→ **EXERCISE INSTRUCTIONS**
From top to bottom, reproduce the listing without a single change.

---------------

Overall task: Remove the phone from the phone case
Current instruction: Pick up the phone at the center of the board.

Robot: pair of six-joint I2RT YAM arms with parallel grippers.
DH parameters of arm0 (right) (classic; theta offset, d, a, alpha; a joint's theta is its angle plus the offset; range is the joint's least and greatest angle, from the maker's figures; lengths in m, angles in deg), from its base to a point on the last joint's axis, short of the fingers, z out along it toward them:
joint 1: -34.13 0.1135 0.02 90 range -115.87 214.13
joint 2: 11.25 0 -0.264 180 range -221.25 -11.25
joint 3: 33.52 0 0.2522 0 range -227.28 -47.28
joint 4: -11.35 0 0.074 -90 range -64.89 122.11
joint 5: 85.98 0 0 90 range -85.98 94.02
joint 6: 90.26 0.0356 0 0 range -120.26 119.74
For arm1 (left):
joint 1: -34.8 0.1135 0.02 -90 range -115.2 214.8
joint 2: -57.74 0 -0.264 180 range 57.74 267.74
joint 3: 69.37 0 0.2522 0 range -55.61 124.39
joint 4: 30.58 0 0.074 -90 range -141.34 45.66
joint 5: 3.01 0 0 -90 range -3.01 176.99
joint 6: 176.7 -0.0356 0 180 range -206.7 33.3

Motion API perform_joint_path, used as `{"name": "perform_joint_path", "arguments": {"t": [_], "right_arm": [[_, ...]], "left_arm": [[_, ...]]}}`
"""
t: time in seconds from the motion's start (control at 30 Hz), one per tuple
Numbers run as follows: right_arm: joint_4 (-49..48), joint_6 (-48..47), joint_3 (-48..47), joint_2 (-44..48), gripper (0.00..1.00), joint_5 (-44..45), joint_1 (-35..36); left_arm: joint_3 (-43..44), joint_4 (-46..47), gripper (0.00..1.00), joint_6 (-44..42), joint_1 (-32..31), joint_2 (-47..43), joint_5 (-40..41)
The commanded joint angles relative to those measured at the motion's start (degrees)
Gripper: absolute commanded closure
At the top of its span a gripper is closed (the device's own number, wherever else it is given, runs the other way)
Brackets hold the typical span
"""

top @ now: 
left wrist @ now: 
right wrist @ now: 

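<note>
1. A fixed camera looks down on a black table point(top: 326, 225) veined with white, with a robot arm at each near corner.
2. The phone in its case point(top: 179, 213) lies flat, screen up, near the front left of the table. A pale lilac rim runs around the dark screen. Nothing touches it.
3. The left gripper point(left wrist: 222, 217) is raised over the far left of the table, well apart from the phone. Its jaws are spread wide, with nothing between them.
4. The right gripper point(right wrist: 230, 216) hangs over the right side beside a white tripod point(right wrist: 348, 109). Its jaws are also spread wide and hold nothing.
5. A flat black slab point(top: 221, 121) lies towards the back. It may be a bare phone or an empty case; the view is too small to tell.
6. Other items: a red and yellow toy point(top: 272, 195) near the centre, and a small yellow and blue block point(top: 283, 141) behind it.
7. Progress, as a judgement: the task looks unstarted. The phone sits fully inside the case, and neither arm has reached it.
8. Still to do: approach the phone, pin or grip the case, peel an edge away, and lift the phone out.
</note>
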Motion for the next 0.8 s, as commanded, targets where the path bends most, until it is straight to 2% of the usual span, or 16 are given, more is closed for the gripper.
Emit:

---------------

→ **SOLVED EXERCISE**
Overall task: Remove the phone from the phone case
Current instruction: Pick up the phone at the center of the board.

Robot: pair of six-joint I2RT YAM arms with parallel grippers.
DH parameters of arm0 (right) (classic; theta offset, d, a, alpha; a joint's theta is its angle plus the offset; range is the joint's least and greatest angle, from the maker's figures; lengths in m, angles in deg), from its base to a point on the last joint's axis, short of the fingers, z out along it toward them:
joint 1: -34.13 0.1135 0.02 90 range -115.87 214.13
joint 2: 11.25 0 -0.264 180 range -221.25 -11.25
joint 3: 33.52 0 0.2522 0 range -227.28 -47.28
joint 4: -11.35 0 0.074 -90 range -64.89 122.11
joint 5: 85.98 0 0 90 range -85.98 94.02
joint 6: 90.26 0.0356 0 0 range -120.26 119.74
For arm1 (left):
joint 1: -34.8 0.1135 0.02 -90 range -115.2 214.8
joint 2: -57.74 0 -0.264 180 range 57.74 267.74
joint 3: 69.37 0 0.2522 0 range -55.61 124.39
joint 4: 30.58 0 0.074 -90 range -141.34 45.66
joint 5: 3.01 0 0 -90 range -3.01 176.99
joint 6: 176.7 -0.0356 0 180 range -206.7 33.3

Motion API perform_joint_path, used as `{"name": "perform_joint_path", "arguments": {"t": [_], "right_arm": [[_, ...]], "left_arm": [[_, ...]]}}`
"""
t: time in seconds from the motion's start (control at 30 Hz), one per tuple
Numbers run as follows: right_arm: joint_4 (-49..48), joint_6 (-48..47), joint_3 (-48..47), joint_2 (-44..48), gripper (0.00..1.00), joint_5 (-44..45), joint_1 (-35..36); left_arm: joint_3 (-43..44), joint_4 (-46..47), gripper (0.00..1.00), joint_6 (-44..42), joint_1 (-32..31), joint_2 (-47..43), joint_5 (-40..41)
The commanded joint angles relative to those measured at the motion's start (degrees)
Gripper: absolute commanded closure
At the top of its span a gripper is closed (the device's own number, wherever else it is given, runs the other way)
Brackets hold the typical span
"""

top @ now: 
left wrist @ now: 
right wrist @ now: 

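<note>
1. A fixed camera looks down on a black table point(top: 326, 225) veined with white, with a robot arm at each near corner.
2. The phone in its case point(top: 179, 213) lies flat, screen up, near the front left of the table. A pale lilac rim runs around the dark screen. Nothing touches it.
3. The left gripper point(left wrist: 222, 217) is raised over the far left of the table, well apart from the phone. Its jaws are spread wide, with nothing between them.
4. The right gripper point(right wrist: 230, 216) hangs over the right side beside a white tripod point(right wrist: 348, 109). Its jaws are also spread wide and hold nothing.
5. A flat black slab point(top: 221, 121) lies towards the back. It may be a bare phone or an empty case; the view is too small to tell.
6. Other items: a red and yellow toy point(top: 272, 195) near the centre, and a small yellow and blue block point(top: 283, 141) behind it.
7. Progress, as a judgement: the task looks unstarted. The phone sits fully inside the case, and neither arm has reached it.
8. Still to do: approach the phone, pin or grip the case, peel an edge away, and lift the phone out.
</note>
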Motion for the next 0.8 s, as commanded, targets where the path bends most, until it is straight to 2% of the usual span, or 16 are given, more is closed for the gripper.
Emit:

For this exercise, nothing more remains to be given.